_TASK OBJECTIVE:_
Strip out the pictures and transcribe the records that follow exactly.

_EXCERPTED DATA:_

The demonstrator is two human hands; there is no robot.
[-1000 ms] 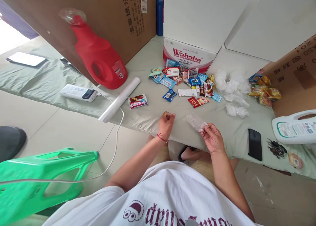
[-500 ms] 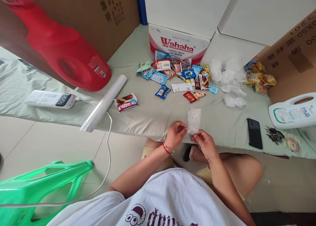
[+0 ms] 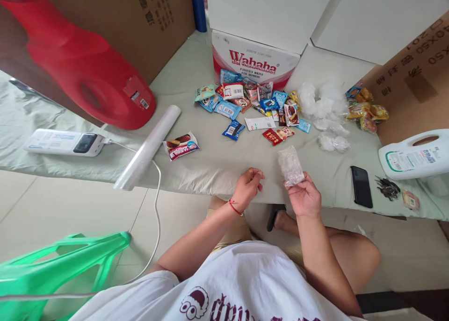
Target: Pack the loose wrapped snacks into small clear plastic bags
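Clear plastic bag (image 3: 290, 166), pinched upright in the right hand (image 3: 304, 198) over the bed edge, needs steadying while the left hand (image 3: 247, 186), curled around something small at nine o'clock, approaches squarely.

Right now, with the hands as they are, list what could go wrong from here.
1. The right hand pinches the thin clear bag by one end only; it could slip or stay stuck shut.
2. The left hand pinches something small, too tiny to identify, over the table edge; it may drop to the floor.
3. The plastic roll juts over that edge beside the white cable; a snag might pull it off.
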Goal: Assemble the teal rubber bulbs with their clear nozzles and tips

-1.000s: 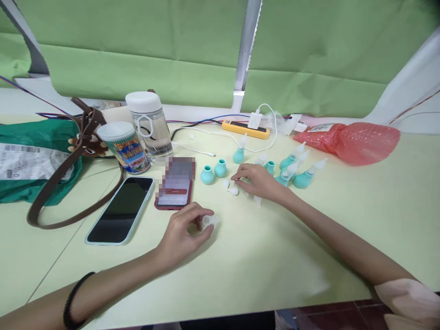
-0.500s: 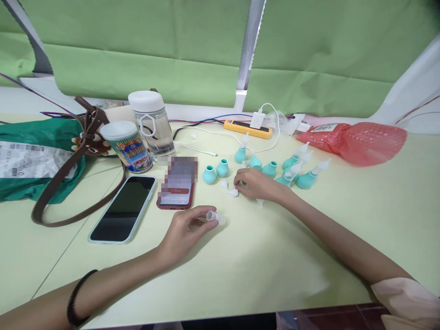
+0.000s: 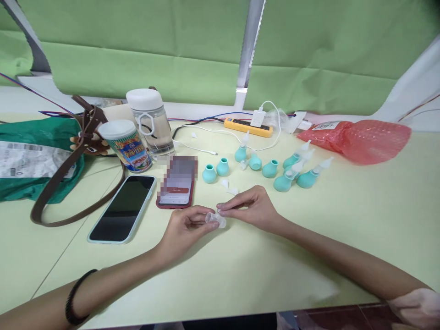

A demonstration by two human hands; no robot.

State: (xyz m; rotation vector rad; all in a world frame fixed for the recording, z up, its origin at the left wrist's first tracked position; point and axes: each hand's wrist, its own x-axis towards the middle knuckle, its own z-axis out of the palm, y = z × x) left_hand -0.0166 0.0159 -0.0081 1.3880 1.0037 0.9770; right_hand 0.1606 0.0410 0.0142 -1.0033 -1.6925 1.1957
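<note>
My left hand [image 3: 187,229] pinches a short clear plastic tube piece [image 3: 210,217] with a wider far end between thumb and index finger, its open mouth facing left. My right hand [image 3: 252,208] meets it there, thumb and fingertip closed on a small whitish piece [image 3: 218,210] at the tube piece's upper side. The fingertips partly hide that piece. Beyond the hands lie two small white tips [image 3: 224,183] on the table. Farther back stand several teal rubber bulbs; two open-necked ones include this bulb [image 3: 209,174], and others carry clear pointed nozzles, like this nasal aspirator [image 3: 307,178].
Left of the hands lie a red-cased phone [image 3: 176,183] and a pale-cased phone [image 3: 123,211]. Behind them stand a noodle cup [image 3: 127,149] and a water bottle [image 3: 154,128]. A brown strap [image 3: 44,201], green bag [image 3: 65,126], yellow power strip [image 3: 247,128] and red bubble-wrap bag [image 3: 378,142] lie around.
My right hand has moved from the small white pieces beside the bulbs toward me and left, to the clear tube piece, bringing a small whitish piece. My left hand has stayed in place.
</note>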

_YOUR RESPONSE:_
The demonstrator is two human hands; there is no robot.
[-1000 ms] 
[-500 ms] 
[+0 ms] 
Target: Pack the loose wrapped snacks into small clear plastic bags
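Clear plastic bag (image 3: 290, 166), pinched upright in the right hand (image 3: 304, 198) over the bed edge, needs steadying while the left hand (image 3: 247, 186), curled around something small at nine o'clock, approaches squarely.

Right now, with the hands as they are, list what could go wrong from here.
1. The right hand pinches the thin clear bag by one end only; it could slip or stay stuck shut.
2. The left hand pinches something small, too tiny to identify, over the table edge; it may drop to the floor.
3. The plastic roll juts over that edge beside the white cable; a snag might pull it off.
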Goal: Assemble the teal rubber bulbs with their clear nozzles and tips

-1.000s: 
-0.500s: 
+0.000s: 

A demonstration by two human hands; no robot.

State: (xyz m; rotation vector rad; all in a world frame fixed for the recording, z up, its origin at the left wrist's first tracked position; point and axes: each hand's wrist, its own x-axis towards the middle knuckle, its own z-axis out of the palm, y = z × x) left_hand -0.0166 0.0159 -0.0081 1.3880 1.0037 0.9770; right_hand 0.1606 0.0410 0.0142 -1.0033 -1.6925 1.1957
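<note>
My left hand [image 3: 187,229] pinches a short clear plastic tube piece [image 3: 210,217] with a wider far end between thumb and index finger, its open mouth facing left. My right hand [image 3: 252,208] meets it there, thumb and fingertip closed on a small whitish piece [image 3: 218,210] at the tube piece's upper side. The fingertips partly hide that piece. Beyond the hands lie two small white tips [image 3: 224,183] on the table. Farther back stand several teal rubber bulbs; two open-necked ones include this bulb [image 3: 209,174], and others carry clear pointed nozzles, like this nasal aspirator [image 3: 307,178].
Left of the hands lie a red-cased phone [image 3: 176,183] and a pale-cased phone [image 3: 123,211]. Behind them stand a noodle cup [image 3: 127,149] and a water bottle [image 3: 154,128]. A brown strap [image 3: 44,201], green bag [image 3: 65,126], yellow power strip [image 3: 247,128] and red bubble-wrap bag [image 3: 378,142] lie around.
My right hand has moved from the small white pieces beside the bulbs toward me and left, to the clear tube piece, bringing a small whitish piece. My left hand has stayed in place.
</note>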

Nothing else belongs in the output.